# Posh for a Month



## Posh's Mom (Dec 20, 2007)

Here is a mosaic of Miss Posh. You can also click on the slideshow link to see each individual shot in order.
This was a great photo challenge. Thanks Marj!







http://www.slide.com/r/cFA9tnIVoD8vfRjLRNjo8AGBmETEJJd3?previous_view=lt_embedded_url


----------



## Jill in Mich (Feb 24, 2008)

What wonderful photos Amy - of a gorgeous subject! I love seeing all of the pictures together. I was trying to pick a favorite - but I can't do it - they're all great.


----------



## Missy (Nov 6, 2006)

Drat Amy...I thought you were offering to send me Posh for a month! Very cute!


----------



## JASHavanese (Apr 24, 2007)

That's really neat Amy. My favorite is the last picture in it of you and Posh.


----------



## maryam187 (Jul 18, 2007)

*WHOA!!!*


----------



## Lina (Apr 26, 2007)

Amy, beautiful shots!


----------



## Kathie (Jul 31, 2008)

Posh is so beautiful and your photography is great!


----------



## ama0722 (Nov 28, 2006)

Very cute and you are an amazing photographer. I like how you change her hairstyle too. I do that often with Belle


----------



## MopTop Havanese (Sep 25, 2006)

i want to be posh for a month in live in your wonderful life!!
It looks fun!


----------



## Leslie (Feb 28, 2007)

Totally AWESOME, Amy!!!


----------



## Amy R. (Jul 1, 2007)

Amazing, Amy, from Amy.


----------



## judith (Dec 15, 2006)

amy, i love it! good job.


----------



## marb42 (Oct 19, 2008)

Amy, wow, you did an amazing job with those pictures. And Posh just looks gorgeous!
Gina


----------



## Havtahava (Aug 20, 2006)

I *love* the one you've titled Beauty Queen from Jan 30th. That one is soft, yet striking. The bath image made me smile! Did you take that one with natural bathroom lighting or did you bring extra lights in there? I love how she looks against the white porcelain.


----------



## Poornima (Jun 29, 2007)

Amy, Posh is so beautiful. Awesome pictures!


----------



## Posh's Mom (Dec 20, 2007)

Thanks gang for the compliments. It really was a fun assignment, and I'm planning on doing the same thing with each of my children. I love seeing a story in pictures. 
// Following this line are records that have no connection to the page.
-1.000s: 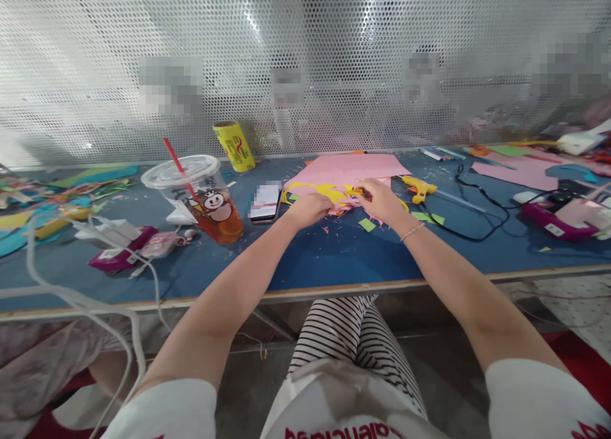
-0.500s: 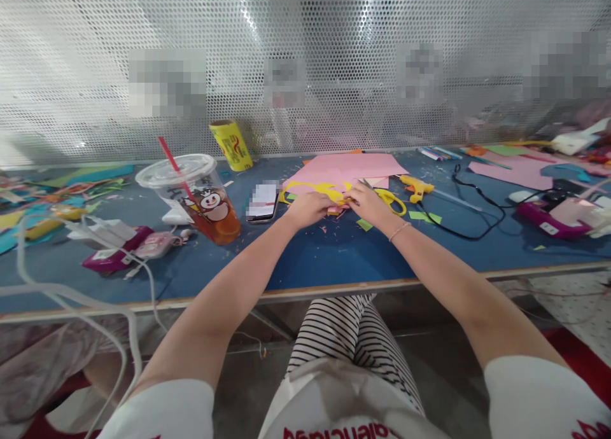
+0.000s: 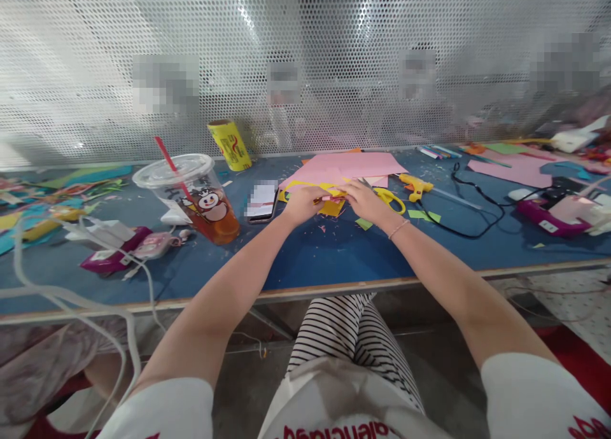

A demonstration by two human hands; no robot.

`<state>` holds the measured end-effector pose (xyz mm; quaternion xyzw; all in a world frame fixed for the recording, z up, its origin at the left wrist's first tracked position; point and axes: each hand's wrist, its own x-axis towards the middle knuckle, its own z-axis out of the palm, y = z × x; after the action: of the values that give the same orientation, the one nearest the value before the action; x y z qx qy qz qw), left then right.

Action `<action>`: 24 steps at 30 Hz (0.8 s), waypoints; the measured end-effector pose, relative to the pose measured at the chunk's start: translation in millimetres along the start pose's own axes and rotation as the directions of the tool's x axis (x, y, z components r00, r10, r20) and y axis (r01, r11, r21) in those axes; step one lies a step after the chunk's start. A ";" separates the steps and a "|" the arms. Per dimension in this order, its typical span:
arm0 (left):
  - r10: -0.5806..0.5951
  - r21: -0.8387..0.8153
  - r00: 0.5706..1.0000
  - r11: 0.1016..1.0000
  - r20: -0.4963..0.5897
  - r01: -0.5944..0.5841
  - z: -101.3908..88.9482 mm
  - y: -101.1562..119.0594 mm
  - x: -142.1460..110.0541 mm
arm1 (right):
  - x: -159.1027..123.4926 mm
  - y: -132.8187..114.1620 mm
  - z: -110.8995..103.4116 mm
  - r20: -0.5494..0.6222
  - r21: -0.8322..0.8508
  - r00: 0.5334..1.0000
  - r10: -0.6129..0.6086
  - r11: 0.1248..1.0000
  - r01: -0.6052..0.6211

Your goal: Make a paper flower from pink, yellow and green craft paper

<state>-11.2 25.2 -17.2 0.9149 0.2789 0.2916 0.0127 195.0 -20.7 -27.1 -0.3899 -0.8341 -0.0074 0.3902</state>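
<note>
Both hands meet over the blue table, pinching a small pink and yellow paper piece [image 3: 329, 198]. My left hand [image 3: 305, 205] has its fingers closed on the left end. My right hand [image 3: 363, 199] grips the right end, its fingers bent over the top. Fingertips partly hide the piece, so its exact shape is unclear. Yellow paper [image 3: 333, 208] lies just under and behind the hands. Beyond it are large pink paper sheets [image 3: 351, 165]. Yellow-handled scissors [image 3: 394, 200] rest beside my right hand, their blades partly hidden behind it.
Left of the hands are a phone [image 3: 262, 200] and a lidded drink cup [image 3: 210, 203] with a red straw. A yellow glue gun [image 3: 416, 187] with a black cord lies to the right. Purple power strips [image 3: 114, 251] and white cables occupy the left. A perforated metal panel [image 3: 324, 63] stands behind.
The yellow paper that rose around my fingers now lies lower and flatter, with more of it showing beneath the hands. My left hand has shifted slightly left, my fingers still meeting at the small piece.
</note>
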 end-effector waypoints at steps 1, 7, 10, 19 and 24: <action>-0.016 -0.018 0.999 1.000 -0.034 0.015 -0.7 -0.1 0.4 | 1.6 -2.4 -2.3 -0.011 0.005 1.000 0.016 1.000 -0.016; -0.124 -0.151 0.974 0.984 -0.188 0.096 -16.5 17.3 3.7 | 10.0 -15.7 -14.6 -0.134 0.248 0.975 0.175 0.959 -0.138; -0.180 -0.276 0.955 0.954 -0.236 0.112 -26.9 31.3 4.9 | 11.0 -22.3 -22.1 -0.204 0.400 0.950 0.237 0.906 -0.140; -0.340 -0.572 0.931 0.794 -0.135 0.207 -28.3 44.2 5.1 | 13.2 -32.8 -36.9 -0.207 0.521 0.916 0.345 0.831 -0.195; -0.381 -0.673 0.920 0.705 -0.090 0.226 -22.4 44.2 5.5 | 14.2 -28.6 -35.3 -0.140 0.605 0.898 0.417 0.754 -0.255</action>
<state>2.6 -12.4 12.5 0.7554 0.3071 0.4639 0.3461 193.4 -42.6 15.1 -0.3944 -0.6520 0.2621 0.5922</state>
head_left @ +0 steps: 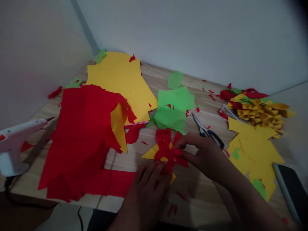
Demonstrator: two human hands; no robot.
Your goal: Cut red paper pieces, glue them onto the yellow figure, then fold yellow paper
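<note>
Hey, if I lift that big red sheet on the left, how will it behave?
The red sheet would probably flop, since its surface sags and creases. It's likely light for its size, as its edge looks thin. Ragged edges suggest it may tear easily.

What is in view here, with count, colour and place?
Layered piece: 1, red and yellow, front centre
Glue gun: 1, white, left edge
Cabling: some, black, lower left
Red material: uncounted, red, left
Yellow sheets: several, yellow, both sides
Green pieces: several, green, scattered
Scissors: 1, dark-handled, right
Folded pieces: many, yellow, back right
White strips: several, white, back right
Phone-like device: 1, dark, right edge
Red scraps: many, red, scattered
Table: 1, light wood, beneath
Walls: 3, pale, around
Left hand: 1, bare, on layered piece
Right hand: 1, bare, at its right
</note>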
Kimberly, the two shots you liked best were taken on my iPhone! So, not only did I not have a fancy camera, I also did not have any extra lights or other equipment. However, I do know some Photoshop tricks, and so they are truthfully a bit "enhanced." 

Katie you can come and live with me anytime. You know the rule, must come with puppies!  I think the only way I'll ever get my second is if my husband actually falls in love with him/her first and it becomes HIS idea! Ha! 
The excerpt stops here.